Hamstring Surgery
Hamstring injuries are extremely common in sport. They can occur through repetitive use or over use or through sudden contractions or sudden stretch.
About Hamstring Surgery
A number of mechanisms have been described and an individual’s sporting endeavours and function will determine quite how strong and flexible their hamstrings are and which of the hamstring muscles or tendons they injury.
Major hamstring injuries are not only common but the recur frequently and lead to loss of speed and performance. They can be extremely frustrating for athletic individuals.
The majority of hamstring injuries can be managed non-operatively with appropriate healing time and physiotherapy.

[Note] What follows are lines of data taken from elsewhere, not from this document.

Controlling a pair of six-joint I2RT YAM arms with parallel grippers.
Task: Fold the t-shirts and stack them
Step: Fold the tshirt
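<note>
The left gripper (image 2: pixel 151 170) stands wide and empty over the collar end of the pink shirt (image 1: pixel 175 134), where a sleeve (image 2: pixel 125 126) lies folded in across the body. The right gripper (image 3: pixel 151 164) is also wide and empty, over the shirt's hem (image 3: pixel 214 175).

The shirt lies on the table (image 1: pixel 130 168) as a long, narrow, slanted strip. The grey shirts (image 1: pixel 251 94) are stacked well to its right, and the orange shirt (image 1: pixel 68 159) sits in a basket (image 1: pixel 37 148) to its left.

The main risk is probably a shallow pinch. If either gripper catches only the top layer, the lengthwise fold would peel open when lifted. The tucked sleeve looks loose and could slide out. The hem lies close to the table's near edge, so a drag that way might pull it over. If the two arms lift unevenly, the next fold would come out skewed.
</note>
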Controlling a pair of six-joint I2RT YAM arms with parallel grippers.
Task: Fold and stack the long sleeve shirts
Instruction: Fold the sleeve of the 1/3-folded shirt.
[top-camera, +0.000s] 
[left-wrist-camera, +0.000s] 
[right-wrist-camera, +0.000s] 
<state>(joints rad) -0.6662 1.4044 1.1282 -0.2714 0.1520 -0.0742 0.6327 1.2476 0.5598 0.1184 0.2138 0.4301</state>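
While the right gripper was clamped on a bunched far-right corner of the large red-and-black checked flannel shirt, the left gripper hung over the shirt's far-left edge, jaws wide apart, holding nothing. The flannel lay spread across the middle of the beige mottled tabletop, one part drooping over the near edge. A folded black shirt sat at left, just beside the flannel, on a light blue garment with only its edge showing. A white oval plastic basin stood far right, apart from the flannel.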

Occasionally injections are used although the evidence base for this is limited.
There have been increasing interest in surgery for hamstring injuries based on the gravity of these injuries, the risk of loss of function and in particular the risk of recurrent injuries and recurrent inability to perform sport.
Our group has led the way on the evaluation and management of these injuries with multiple publications as referenced below. In effect it is important to have a high index of suspicion with a major hamstring injury particularly is there is a pop, if there is an inability to walk properly or if bruising comes out or if symptoms don’t settle rapidly. In those scenarios MRI scan imaging is the standard and then determines the anatomy of the injury and the likely consequences. There are multiple incidences where surgery is invoked for hamstring injuries particularly in elite sport. This is partly to restore function but also partly to reduce the risk of recurrent injuries. The exact type of lesion will determine whether surgery is needed and how quickly it needs to be performed and how it is performed whether it is by reattachment to bone or by tendon to tendon repair. We have published extensively on all of these areas in the orthopaedic and sports medicine literature.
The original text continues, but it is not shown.